[The task]: Find the lines of the material below that include the string "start", then copy each one.
§ §
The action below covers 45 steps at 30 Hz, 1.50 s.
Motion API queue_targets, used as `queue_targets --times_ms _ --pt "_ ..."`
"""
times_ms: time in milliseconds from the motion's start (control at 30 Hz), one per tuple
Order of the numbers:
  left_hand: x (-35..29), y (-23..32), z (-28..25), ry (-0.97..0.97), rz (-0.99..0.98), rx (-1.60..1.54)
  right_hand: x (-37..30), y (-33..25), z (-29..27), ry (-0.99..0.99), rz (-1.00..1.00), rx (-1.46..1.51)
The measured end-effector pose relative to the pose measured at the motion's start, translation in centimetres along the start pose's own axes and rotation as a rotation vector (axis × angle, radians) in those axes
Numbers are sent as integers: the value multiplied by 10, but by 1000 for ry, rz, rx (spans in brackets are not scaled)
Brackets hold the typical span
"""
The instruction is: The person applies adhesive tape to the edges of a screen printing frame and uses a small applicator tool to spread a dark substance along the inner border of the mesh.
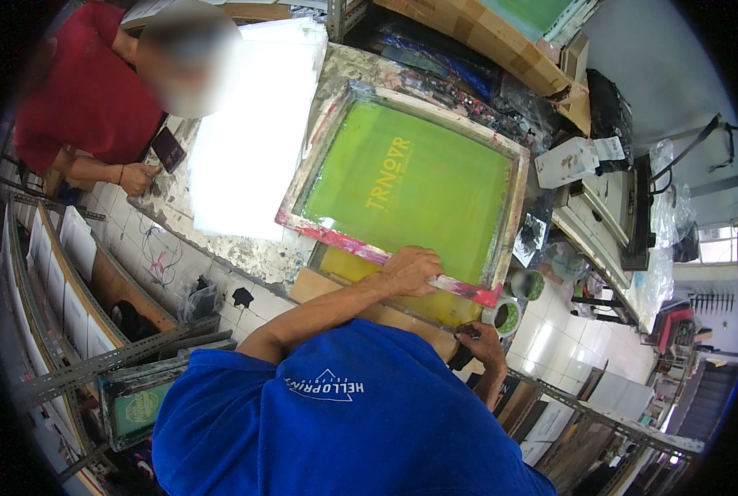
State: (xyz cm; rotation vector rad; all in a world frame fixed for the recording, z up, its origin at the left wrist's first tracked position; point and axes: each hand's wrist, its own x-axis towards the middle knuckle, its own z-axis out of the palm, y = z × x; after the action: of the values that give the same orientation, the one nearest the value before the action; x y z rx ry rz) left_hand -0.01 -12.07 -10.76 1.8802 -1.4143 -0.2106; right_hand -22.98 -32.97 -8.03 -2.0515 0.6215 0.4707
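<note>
- Left grip point(414, 271), at the middle of the head view, has its fingers curled over the near rail of the printing screen point(439, 186), pinching it.
- Right grip point(485, 343), just right of and below it, has bent fingers beside a dark item point(461, 358); I cannot tell whether they close on it.
- Printing screen, centre to right of centre in the frame, lies slantwise above the table point(249, 256); its mesh is green with yellow lettering, its near rail smeared pink and white.
- Beneath its near edge, a yellow panel point(342, 264) shows, with a brown board point(313, 286) to the left.
- Round container point(508, 317) with green contents is near the right grip, just beyond the screen's lower right corner.
- White sheets point(249, 136) lie in a broad stack left of the screen, upper left of centre.
- Co-worker in dark red point(88, 99) is at upper left, one hand point(139, 178) beside a dark flat device point(169, 150).
- White box point(567, 161) is at upper right; a smaller green-meshed screen point(140, 409) stands at lower left.
</note>
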Motion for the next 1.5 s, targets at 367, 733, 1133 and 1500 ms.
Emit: queue_targets --times_ms 367,733,1133,1500 --pt "18 21 -34 -37 -13 31 14 4 4 18 -30 179" --pt "19 24 -40 -131 -30 79 20 -5 14 13 -239 939" --pt "14 22 -36 -130 -31 47 29 -1 30 140 -385 1355" --pt "16 33 -57 -107 -34 21 28 -31 -1 428 -307 1161"
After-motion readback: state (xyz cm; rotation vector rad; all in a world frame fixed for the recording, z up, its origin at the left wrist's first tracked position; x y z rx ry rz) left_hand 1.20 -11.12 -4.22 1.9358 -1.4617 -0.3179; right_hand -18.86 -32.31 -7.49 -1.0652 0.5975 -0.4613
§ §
[Result of the exercise]:
times_ms: time in milliseconds from the motion's start (control at 30 Hz), one per tuple
The measured end-effector pose relative to the pose measured at the motion's start, translation in centimetres along the start pose's own axes and rotation as a rotation vector (axis × angle, radians) in those axes

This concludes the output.